In the face of a major biological threat like the Asian Bird Flu, for example, the formerly socialist India has threatened to produce generic Tamiflu, Knebel said, despite Switzerland-based Roche Laboratories Inc.'s patent.
Knebel's message was clear: If patents aren't enforced, they're useless. So U.S. companies should be careful in India. To sustain India's high-tech growth, Indian law must inevitably improve. But it will take time.
"Do I think the Indian system will get better?" Knebel asked. "Absolutely, because they have to get better."
The Indians preferred to emphasize emerging potential over lingering problems.
Rajan Pillai, a member of the delegation, was particularly interested to learn about Hoosier technology developments. The second day of the visit began with a speech by Purdue University President Martin Jischke. Its highlight was a tour of Purdue's hightech showcase, the new Discovery Park.
Both India and Indiana ought to concentrate on the upside of globalization, Pillai said. For example, he noted that Boston was once best known as a center for manufacturing shoes and woolen textiles. Protectionist measures in defense of those industries aren't what made Boston into a high-tech hub, Pillai said. Innovation did.
Americans shouldn't focus on the jobs they're losing to India, he said, but instead on the new industries they're creating. He said both nations create more and better opportunities as they climb the ladder of progress.
"Intuitively, you think outsourcing hurts, just like you would assume the sun circles the earth. But it's flat wrong," he said. "The American spirit to embrace what is new drove the last century. The old order changes. Now we all have to embrace what is new."
For example, Pillai said, India has announced plans to spend $160 billion over the next 15 years to bring electricity to its rural areas.
As the project moves forward, it creates sales prospects for heavy-equipment makers, like Columbus-based Cummins Inc.
In turn, as villages modernize, they'll become markets for goods and services.

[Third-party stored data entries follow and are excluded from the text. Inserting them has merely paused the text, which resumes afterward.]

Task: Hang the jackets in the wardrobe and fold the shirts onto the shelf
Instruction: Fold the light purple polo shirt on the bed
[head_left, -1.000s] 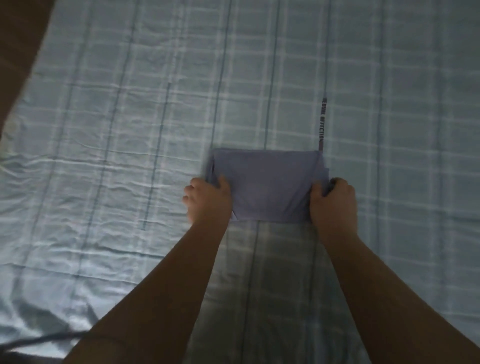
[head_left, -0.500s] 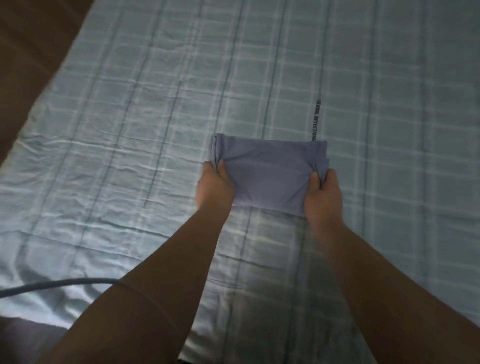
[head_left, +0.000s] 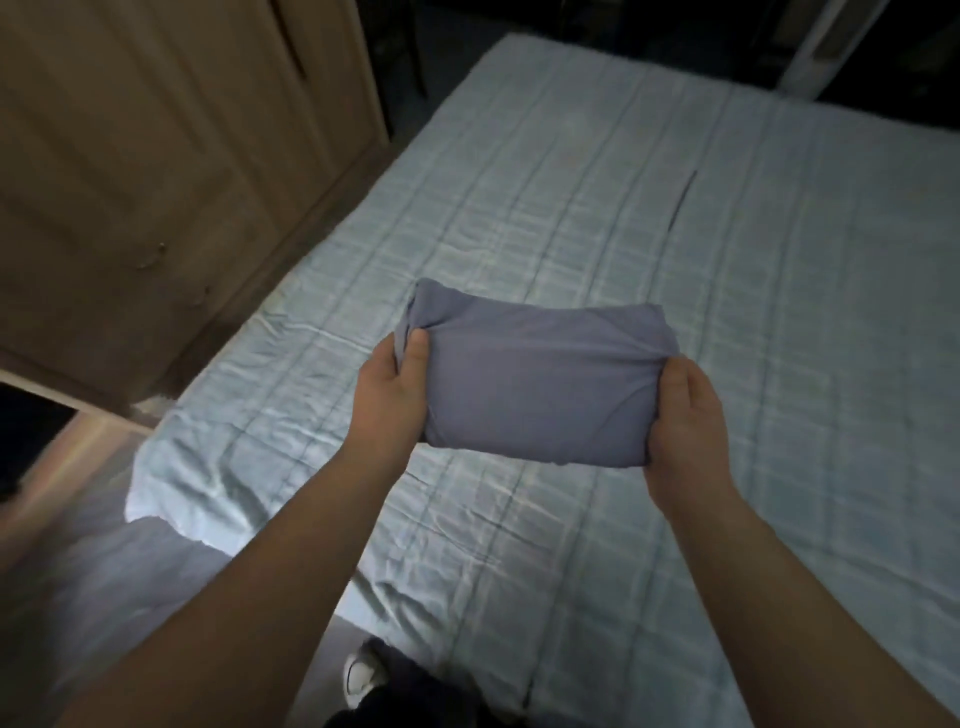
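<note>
Folded blue-grey shirt (head_left: 540, 384): one, compact rectangular bundle, raised clear above the bed (head_left: 675, 218). Your left hand (head_left: 389, 395): grip clamped on the shirt's left end, thumb on top. Your right hand (head_left: 685, 415): grip clamped on the right end, thumb on top. Bed: pale blue checked sheet, wrinkled. Wooden wardrobe (head_left: 156, 156): beside the bed, at your left, doors closed. Shoe (head_left: 361, 675): white-toed, on the floor below.
</note>
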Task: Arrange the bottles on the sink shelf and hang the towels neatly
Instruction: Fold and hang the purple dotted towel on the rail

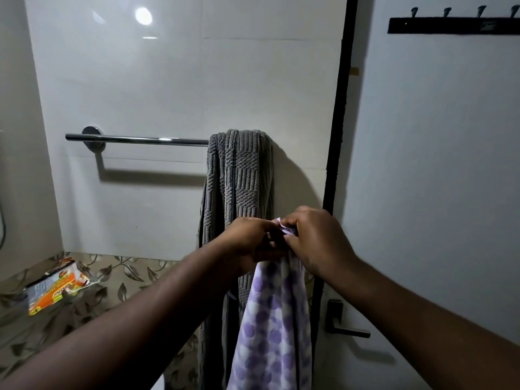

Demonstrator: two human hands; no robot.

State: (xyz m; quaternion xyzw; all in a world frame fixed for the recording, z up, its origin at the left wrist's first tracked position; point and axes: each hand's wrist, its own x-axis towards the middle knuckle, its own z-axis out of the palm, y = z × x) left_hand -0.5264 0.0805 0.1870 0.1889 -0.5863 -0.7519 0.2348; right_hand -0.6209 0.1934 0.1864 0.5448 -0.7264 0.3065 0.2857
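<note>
**A:** What is straight ahead?

**B:** A white tiled wall (168, 80) with a chrome towel rail (135, 139) fixed across it. A grey towel (239, 175) with a ribbed, woven pattern hangs bunched over the right end of the rail. It drops in long folds towards the floor.

**A:** Where are the hands?

**B:** Both bare arms reach forward, and the hands meet just in front of the grey towel, below the rail. The left hand (250, 240) and the right hand (318, 240) touch each other. Both have curled fingers, and each pinches the top edge of a lilac-and-white checked towel (273, 327). A small corner of it pokes up between them.

**A:** How does that towel hang?

**B:** It hangs straight down from the hands, gathered narrow at the top and wider lower down. It covers the lower part of the grey towel. It is held lower than the rail, not on it. I cannot tell whether it brushes the grey towel behind it.

**A:** What else is around?

**B:** A black door frame (337, 122) runs from top to bottom just right of the towels. Beyond it is a pale door (436, 164) with a dark lever handle (346, 325) low down, near the checked towel. High on the same pale surface is a black rack of hooks (450, 23). At lower left is a beige floor (112, 277) with a leaf pattern. A crumpled orange and white packet (56, 288) lies on it.
</note>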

Members of the delegation say India's progress creates plenty of opportunities for American companies, if they choose to capitalize.

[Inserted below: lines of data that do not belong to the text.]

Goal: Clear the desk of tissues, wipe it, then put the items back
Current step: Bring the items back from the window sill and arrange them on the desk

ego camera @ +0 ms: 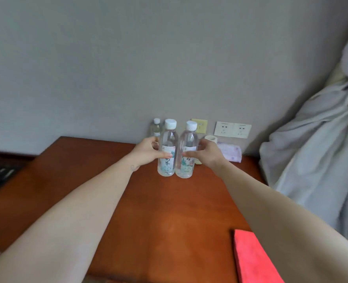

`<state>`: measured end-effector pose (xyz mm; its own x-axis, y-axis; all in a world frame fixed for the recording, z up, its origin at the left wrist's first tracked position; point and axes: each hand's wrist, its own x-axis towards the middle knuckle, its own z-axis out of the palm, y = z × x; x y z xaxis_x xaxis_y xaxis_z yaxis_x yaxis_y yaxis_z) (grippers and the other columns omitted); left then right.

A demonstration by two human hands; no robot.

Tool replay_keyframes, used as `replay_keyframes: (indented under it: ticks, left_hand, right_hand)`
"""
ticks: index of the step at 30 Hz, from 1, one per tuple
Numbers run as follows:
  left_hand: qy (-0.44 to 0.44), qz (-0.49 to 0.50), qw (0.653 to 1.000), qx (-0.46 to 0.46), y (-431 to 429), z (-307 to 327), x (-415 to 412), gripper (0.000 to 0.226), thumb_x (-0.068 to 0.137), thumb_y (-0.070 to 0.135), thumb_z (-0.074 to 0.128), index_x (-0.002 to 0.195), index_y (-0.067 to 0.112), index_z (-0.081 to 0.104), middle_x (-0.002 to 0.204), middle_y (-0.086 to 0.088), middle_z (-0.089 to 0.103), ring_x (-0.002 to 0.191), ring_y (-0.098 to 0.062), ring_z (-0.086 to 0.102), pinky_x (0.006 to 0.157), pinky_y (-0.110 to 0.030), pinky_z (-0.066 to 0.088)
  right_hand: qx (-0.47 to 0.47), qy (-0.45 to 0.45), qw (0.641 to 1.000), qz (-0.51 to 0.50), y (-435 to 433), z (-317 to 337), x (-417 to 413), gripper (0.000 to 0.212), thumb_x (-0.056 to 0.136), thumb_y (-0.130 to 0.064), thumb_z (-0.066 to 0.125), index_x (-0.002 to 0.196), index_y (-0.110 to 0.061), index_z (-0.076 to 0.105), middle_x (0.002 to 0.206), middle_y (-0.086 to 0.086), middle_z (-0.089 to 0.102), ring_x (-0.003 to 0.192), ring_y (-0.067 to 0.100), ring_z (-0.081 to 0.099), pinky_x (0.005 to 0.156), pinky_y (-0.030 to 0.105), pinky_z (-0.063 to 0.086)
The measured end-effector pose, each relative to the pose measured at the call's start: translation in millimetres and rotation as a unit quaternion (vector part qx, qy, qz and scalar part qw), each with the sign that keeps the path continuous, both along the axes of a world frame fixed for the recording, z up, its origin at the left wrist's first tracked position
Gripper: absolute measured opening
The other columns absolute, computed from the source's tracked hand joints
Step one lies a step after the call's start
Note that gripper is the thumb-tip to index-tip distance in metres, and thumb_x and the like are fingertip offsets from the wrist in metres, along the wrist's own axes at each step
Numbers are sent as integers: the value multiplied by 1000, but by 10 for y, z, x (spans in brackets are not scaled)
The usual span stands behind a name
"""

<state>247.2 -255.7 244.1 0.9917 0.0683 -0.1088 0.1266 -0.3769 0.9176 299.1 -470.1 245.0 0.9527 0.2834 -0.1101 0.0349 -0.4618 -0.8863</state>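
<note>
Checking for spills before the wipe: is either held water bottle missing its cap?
No, the left bottle and the right bottle each carry a white screw cap and stand upright on the desk.

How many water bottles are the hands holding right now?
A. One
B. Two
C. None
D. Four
B: the left hand grips one white-capped bottle and the right hand grips the other bottle, side by side above the wooden desk; a third, smaller bottle stands behind by the wall, not held.
</note>
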Motion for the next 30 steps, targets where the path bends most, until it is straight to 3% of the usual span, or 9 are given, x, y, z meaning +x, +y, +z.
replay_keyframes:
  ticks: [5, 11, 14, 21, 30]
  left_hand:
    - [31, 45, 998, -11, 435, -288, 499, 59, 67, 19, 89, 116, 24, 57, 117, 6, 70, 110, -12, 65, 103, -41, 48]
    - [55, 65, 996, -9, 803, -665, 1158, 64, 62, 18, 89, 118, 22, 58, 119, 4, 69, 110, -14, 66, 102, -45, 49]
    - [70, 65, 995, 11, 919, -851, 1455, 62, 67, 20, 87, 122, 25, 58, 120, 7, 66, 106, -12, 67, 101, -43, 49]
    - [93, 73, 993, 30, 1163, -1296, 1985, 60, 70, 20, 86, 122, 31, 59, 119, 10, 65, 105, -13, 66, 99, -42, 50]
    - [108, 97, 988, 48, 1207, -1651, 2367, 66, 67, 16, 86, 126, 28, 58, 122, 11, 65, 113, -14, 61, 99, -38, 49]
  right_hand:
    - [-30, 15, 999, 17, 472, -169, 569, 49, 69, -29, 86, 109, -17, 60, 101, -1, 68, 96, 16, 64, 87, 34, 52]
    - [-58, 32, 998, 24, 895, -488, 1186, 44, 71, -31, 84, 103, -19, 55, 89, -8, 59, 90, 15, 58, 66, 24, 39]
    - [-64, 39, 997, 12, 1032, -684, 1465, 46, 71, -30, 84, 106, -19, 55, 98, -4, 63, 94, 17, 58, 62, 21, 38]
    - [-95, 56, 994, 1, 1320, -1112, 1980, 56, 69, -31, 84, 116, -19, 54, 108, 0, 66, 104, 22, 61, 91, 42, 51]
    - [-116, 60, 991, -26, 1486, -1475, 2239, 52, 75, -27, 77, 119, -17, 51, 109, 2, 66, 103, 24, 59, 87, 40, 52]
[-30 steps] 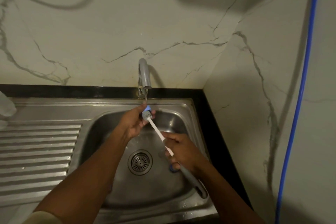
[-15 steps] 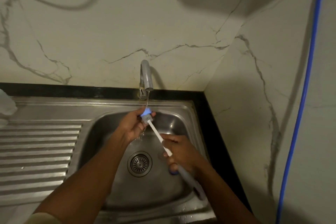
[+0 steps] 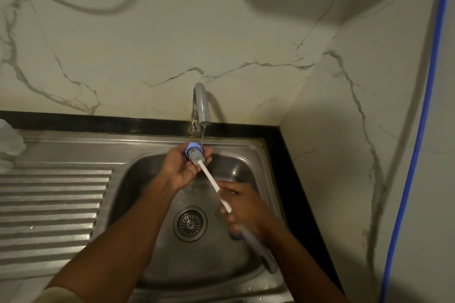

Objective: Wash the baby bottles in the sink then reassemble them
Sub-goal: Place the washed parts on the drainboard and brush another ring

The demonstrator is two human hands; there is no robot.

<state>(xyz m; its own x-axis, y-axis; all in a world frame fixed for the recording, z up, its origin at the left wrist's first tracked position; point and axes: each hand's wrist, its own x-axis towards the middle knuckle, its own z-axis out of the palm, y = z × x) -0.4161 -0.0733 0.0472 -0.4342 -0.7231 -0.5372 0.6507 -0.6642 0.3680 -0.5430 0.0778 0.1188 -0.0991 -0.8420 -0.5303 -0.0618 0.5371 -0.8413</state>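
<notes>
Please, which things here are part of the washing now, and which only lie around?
In use: left hand holding blue bottle part; right hand gripping brush; running tap; sink.
Lying about: blue hose on right wall; white object at left edge.

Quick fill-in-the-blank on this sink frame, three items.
1. The left hand holds a ____ bottle part under the tap.
2. The right hand grips the brush by its ____.
3. The ridged draining board lies ____ of the basin.
Missing: blue; handle; left.
</notes>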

Pillai's New York-based business incubator IndUS Integrated Resources Inc. includes companies based on nanotechnology, IT, drug development and energy research.
He was especially excited about Indiana's efforts in alternative biofuels. Growth in global demand for fuel is inevitable, he said, as China and India industrialize. As demand threatens to push the price of oil above $100 per barrel, Pillai said, a center of agriculture and engineering like Indiana will be ideally positioned to create new fuel technology.
"The pinch hurts, and necessity is the mother of invention," he said. "This is a singular and huge opportunity for India and Indiana. We can lead the industry, and the world."
Perhaps the most senior member of the Indian delegation was Ramesh Dalal, chairman of Mumbai, India-based R.L. Dalal & Co., a chemical and pharmaceutical engineering firm with 1,000 employees. The company is Dalal's second. He sold its similar predecessor nearly 30 years ago when it reached 1,500 employees.
To be successful in the years to come, Dalal said, India and the United States must work together. His colleagues agreed.
Their only question was how Indiana fits into the equation.
"You can solve our problems, and we will solve your problems. There are opportunities at both ends," Dalal said. "Our weaknesses you will cover. Your weaknesses we will cover. This is a blessing."